| Your assignment |
If a line in the records contains the string "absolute", show that line.

*** Source data ***

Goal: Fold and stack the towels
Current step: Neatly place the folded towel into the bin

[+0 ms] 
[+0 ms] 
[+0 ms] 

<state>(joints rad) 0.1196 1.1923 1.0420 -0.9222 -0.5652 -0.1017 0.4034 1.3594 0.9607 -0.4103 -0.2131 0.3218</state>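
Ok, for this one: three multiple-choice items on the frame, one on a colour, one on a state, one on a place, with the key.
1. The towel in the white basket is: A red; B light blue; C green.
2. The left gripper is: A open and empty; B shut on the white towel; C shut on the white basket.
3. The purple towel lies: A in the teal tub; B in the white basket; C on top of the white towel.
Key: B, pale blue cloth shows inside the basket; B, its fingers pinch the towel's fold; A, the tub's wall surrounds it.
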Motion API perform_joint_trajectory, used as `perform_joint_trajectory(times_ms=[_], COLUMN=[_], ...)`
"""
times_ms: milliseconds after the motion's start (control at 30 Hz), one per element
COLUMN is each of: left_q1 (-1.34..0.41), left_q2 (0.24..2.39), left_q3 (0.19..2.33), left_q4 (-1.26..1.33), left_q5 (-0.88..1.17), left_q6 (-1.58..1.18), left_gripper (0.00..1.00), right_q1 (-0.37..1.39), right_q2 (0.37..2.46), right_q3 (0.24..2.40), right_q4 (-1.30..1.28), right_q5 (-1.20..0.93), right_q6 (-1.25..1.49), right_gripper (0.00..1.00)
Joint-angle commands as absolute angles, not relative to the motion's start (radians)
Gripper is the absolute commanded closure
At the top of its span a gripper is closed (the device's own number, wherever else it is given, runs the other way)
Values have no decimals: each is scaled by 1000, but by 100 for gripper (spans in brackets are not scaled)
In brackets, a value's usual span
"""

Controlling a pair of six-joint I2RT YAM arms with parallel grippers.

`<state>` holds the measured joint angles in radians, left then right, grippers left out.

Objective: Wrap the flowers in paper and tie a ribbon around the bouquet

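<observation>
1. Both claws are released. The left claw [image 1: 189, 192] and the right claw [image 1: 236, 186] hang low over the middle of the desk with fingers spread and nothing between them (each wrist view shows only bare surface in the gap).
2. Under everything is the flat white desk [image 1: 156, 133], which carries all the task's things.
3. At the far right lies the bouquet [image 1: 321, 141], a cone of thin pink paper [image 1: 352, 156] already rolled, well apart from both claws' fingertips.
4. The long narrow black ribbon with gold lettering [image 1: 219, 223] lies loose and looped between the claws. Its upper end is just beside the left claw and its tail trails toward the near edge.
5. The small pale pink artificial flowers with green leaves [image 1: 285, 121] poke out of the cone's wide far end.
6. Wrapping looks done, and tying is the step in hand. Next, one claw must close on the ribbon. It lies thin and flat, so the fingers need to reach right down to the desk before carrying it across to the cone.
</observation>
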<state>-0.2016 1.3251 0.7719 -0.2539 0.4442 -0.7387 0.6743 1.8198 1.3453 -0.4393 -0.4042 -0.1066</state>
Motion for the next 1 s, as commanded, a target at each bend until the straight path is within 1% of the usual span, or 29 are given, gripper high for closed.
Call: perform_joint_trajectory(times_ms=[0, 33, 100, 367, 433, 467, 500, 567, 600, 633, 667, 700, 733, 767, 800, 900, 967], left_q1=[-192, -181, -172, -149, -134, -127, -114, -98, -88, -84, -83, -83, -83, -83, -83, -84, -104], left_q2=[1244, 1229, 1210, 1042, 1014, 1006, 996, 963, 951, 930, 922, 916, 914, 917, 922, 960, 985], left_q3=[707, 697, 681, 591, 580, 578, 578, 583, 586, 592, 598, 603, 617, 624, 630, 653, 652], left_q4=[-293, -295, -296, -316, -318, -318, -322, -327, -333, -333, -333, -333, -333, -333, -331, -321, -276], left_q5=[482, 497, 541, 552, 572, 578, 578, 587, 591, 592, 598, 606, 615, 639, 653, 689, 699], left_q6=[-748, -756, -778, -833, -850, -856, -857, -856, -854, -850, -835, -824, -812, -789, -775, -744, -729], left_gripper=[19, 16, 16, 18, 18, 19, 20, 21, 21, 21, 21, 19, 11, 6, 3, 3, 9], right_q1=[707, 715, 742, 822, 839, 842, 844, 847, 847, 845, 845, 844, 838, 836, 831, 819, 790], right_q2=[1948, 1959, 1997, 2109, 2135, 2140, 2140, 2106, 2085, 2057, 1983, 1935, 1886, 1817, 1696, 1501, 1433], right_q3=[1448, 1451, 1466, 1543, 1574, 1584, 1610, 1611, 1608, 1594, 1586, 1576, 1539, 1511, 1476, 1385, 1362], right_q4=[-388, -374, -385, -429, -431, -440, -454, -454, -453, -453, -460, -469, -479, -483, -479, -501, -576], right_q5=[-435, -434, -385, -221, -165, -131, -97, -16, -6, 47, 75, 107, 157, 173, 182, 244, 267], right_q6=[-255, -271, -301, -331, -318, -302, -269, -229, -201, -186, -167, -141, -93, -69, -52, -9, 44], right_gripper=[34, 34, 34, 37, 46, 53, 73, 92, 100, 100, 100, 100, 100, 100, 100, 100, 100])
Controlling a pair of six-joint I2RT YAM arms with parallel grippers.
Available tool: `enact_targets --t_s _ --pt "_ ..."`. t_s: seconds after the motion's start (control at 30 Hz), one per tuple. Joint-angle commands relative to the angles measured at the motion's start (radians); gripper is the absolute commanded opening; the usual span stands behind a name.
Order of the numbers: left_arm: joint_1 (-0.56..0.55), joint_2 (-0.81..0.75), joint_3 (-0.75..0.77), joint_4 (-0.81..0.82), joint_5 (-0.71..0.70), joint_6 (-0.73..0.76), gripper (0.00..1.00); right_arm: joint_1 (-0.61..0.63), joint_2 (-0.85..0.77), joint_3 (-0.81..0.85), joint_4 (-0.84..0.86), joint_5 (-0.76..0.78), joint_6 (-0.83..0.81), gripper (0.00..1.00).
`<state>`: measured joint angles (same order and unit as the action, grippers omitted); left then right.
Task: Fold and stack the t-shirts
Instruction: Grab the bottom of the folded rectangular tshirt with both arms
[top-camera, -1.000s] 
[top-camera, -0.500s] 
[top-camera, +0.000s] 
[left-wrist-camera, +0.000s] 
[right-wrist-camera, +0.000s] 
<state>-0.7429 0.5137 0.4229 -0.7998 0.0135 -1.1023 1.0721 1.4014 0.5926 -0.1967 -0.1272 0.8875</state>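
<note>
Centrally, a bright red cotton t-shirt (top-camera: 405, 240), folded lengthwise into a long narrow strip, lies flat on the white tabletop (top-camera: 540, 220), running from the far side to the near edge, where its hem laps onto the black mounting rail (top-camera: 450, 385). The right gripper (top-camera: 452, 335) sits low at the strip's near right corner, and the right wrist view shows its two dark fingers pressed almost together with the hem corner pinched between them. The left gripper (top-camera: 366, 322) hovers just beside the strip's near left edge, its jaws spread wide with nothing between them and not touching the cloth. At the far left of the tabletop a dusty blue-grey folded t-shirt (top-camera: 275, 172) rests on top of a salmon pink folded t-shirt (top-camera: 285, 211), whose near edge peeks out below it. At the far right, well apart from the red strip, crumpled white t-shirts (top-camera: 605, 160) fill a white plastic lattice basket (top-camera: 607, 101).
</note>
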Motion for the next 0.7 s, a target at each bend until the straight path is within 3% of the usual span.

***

| Written reply |
Joint-angle commands as absolute angles, not relative to the motion's start (radians)
Gripper is the absolute commanded closure
Available tool: `enact_targets --t_s _ --pt "_ ..."`. t_s: seconds after the motion's start (control at 30 Hz), one per tuple. Joint-angle commands relative to the angles measured at the motion's start (radians); gripper is the absolute commanded opening; the usual span stands behind a name.

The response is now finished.